Enrollment is down this semester because construction of the new high school has eliminated many parking spaces. "But they'll be back," he said.
On a recent evening, five women filed into a high school art room where Jean Benson of Bethel Park is teaching tole painting. The veteran student-artist is Janet Jordan, a retired secretary who has been taking classes from Ms. Benson since 1976.
Although Ms. Jordan's Mt. Lebanon apartment "is wall to wall paintings," she continues to take classes from Ms. Benson because "she's awesome" and has become a good friend.
Tole painting is painting with oil on metal or wood, the instructor explained. At the first class, students started with paper and paints supplied by the teacher. Their first assignment was fruit.
"Some of these girls have never taken an art class, yet their apples look like apples and their strawberries look like strawberries," Ms. Benson said.
For the second class, they'll need to bring their own supplies.

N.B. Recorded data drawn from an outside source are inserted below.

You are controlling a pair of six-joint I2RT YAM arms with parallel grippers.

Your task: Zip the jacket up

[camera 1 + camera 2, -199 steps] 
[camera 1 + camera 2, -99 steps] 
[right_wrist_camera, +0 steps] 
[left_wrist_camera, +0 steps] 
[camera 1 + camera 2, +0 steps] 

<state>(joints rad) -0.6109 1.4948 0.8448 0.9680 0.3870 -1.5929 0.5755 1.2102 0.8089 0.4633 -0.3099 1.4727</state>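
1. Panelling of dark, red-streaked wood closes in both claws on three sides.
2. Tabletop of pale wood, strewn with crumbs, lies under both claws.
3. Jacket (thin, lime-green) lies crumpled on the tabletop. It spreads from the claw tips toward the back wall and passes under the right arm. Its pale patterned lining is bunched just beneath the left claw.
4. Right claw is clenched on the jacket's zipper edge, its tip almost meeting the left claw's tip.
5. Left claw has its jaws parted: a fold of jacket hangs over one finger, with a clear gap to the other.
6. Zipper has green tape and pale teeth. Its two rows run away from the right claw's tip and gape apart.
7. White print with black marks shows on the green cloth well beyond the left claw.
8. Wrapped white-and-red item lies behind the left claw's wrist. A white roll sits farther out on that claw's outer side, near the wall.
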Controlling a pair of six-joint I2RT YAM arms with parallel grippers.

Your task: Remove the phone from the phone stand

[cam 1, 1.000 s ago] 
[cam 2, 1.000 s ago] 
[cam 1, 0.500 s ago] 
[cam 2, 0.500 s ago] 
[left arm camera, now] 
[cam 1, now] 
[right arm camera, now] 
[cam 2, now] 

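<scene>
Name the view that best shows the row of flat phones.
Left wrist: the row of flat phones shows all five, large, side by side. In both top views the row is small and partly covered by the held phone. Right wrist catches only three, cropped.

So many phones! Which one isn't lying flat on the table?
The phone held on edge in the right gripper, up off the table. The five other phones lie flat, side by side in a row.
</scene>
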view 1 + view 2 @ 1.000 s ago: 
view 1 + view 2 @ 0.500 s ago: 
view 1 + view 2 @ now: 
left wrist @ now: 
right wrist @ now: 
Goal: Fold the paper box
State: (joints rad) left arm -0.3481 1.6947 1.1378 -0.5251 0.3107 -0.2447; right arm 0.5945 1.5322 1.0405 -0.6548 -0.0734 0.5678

Advice from the teacher includes: "Wear old clothes to class. You can't get oil paint out of clothes."
On another night in that same room, eight women gathered for a watercolor class taught by Gail Bodkin, who has taught in the adult program for decades.
A single mother, she raised her four now-grown children in Mt. Lebanon by teaching art classes anywhere she could, including lunch-hour classes at corporations that she called Lunch, Learn and Diet.
"CEOs and company presidents took my classes," she said. "I can take anybody and turn them into a painter. I am turning people on to life."
She still teaches somewhere almost every day of the week, and she enjoys teaching art because "it makes people happy."
Her advice to students includes telling them that stores will try to sell them "all kinds of stuff ... that you don't really need." She hands out a list of supplies, including paint, that cost $25 to $40. And she tells them that watercolor paint can be removed from clothes.
Classes run nine-12 weeks, and tuition is $35-$85. Some one-night classes are held. The semester ends in December, and the next one begins in January.
Noncredit courses for adults go back to the mid-1960s when CCAC began.
"We try to do a little bit for everybody," said Larry Furlong, director of community education. "We have business classes and computer classes, personal enrichment plus classes that are just fun. Our biggest classes are fitness classes, which run year-round. Certain classes and instructors get a following and people keep coming back. Lifelong learners are a very dedicated group."
Most classes are offered at the four CCAC campuses -- Allegheny on the North Side, Boyce in Monroeville, North in McCandless and South in West Mifflin -- and the at the centers in Homewood-Brushton, Braddock Hills, West Hills in North Fayette, Bethel Park and Washington County.
The college also rents space in some school districts that don't offer adult education programs, such as Independence Middle School in Bethel Park.
"We're not in as many public schools as we used to be in," Mr. Furlong said. "I wish we could be in more communities but, economically, we cannot be in everybody's backyard."
Mr. Furlong said CCAC strives to break even financially in community education "and to generate some income to keep all the courses."
Fees for most classes are $25 to $99. Current language classes are $125. The next semester starts in January.
Mr. Steffora in Mt. Lebanon said that from time to time he gets inquiries from officials in other school districts who are thinking about starting their own adult education programs, but he has not seen any of them come to fruition.
Ms. Rajgopal is so impressed with the Fox Chapel Area program that she is working to get adult education into the West Jefferson Hills School District, where she works, and hopes a program could be in place in by the end of this school year. She's seeking input from residents about the kinds of courses they would like to take, and she's looking for pitches from people who would like to teach a course.
"I think this is important," she said. "It's what schools should be doing -- educating students to be lifelong learners."